TASK GOAL ::
Exactly the lines below starting at the line with "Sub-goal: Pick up" and ending at the line with "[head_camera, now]" are wanted, with both ends included. Leave out the pictures and add no other lines.

-- Opening Marker --

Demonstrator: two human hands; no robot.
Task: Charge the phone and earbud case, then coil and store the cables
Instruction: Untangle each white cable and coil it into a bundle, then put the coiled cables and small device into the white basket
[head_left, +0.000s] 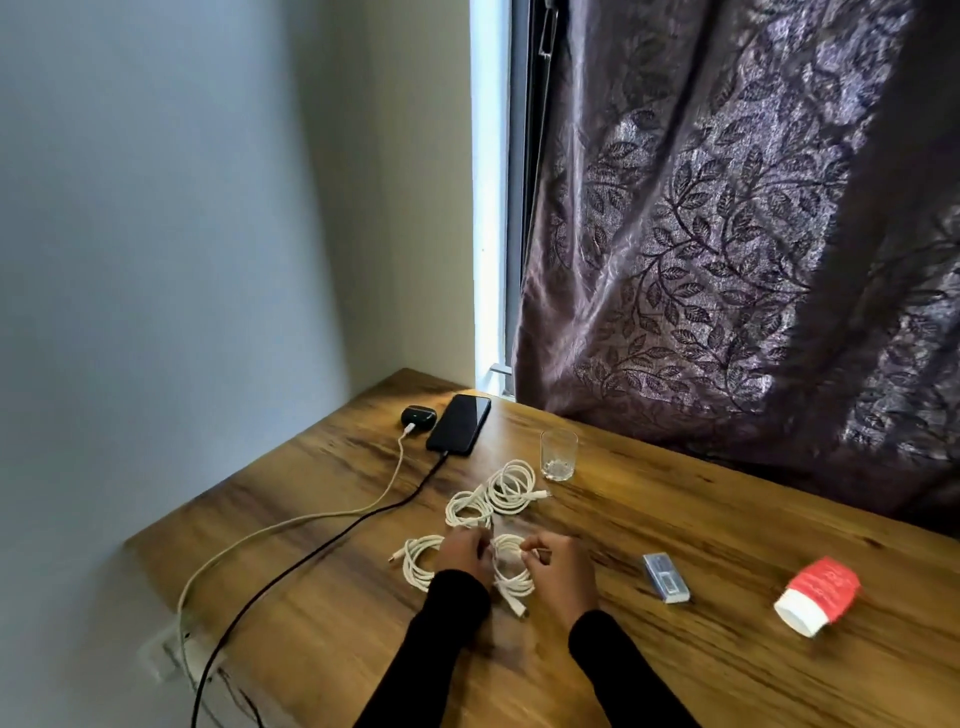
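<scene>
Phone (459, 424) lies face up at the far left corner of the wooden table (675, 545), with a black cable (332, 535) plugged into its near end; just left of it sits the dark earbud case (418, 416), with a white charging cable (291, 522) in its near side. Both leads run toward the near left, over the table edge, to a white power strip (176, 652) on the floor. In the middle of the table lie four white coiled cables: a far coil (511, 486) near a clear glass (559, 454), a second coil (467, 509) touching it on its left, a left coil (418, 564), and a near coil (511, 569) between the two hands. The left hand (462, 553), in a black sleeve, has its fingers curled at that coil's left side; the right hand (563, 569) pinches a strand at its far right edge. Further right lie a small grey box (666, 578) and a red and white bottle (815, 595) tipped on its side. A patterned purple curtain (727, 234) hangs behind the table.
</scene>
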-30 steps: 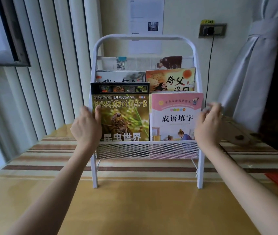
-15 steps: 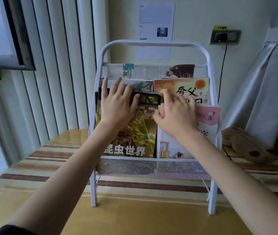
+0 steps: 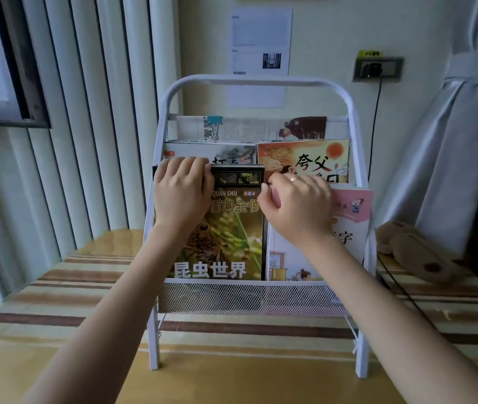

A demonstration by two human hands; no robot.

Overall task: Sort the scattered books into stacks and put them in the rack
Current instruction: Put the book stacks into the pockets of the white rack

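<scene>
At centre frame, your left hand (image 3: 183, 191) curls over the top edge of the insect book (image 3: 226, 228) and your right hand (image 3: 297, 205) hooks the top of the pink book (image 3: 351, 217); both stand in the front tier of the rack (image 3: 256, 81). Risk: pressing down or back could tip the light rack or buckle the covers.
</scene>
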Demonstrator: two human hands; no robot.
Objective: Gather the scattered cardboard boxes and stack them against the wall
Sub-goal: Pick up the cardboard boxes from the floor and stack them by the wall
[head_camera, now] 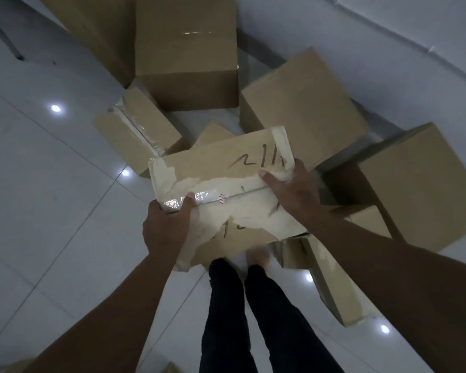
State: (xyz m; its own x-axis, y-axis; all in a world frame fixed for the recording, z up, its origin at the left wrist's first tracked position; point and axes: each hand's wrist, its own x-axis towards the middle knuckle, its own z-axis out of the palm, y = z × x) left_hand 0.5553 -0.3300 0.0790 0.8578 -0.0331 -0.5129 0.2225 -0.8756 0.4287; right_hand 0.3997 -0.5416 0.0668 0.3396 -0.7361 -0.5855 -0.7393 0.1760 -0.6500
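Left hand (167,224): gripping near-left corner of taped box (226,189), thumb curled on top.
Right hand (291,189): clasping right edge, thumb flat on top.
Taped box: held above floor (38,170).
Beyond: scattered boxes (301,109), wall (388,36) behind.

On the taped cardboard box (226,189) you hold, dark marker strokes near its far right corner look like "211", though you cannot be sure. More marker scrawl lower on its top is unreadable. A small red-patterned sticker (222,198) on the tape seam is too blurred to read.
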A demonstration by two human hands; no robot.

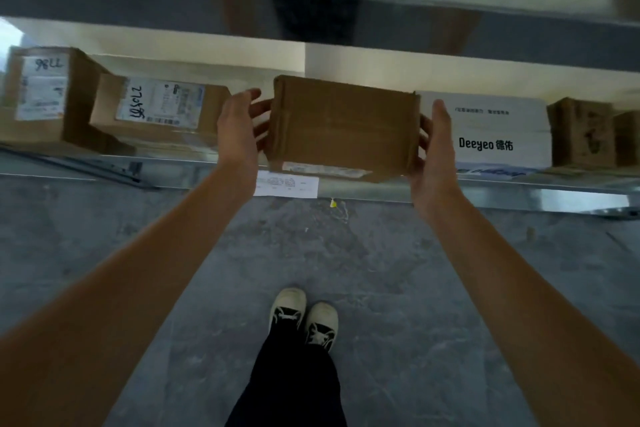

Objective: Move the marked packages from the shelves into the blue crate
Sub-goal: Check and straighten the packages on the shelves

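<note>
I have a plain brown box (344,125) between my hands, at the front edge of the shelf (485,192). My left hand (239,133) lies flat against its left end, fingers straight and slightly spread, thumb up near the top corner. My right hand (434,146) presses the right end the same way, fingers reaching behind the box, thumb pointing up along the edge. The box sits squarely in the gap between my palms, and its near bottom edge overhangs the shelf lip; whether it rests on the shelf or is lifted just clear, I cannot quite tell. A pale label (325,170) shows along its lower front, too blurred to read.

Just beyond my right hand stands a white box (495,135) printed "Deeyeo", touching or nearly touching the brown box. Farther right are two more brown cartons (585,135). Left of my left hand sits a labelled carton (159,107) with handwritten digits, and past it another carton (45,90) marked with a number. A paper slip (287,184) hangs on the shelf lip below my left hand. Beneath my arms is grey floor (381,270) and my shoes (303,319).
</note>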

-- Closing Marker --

OUTPUT OF THE TASK ::
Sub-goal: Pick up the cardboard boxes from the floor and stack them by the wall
[head_camera, now] 

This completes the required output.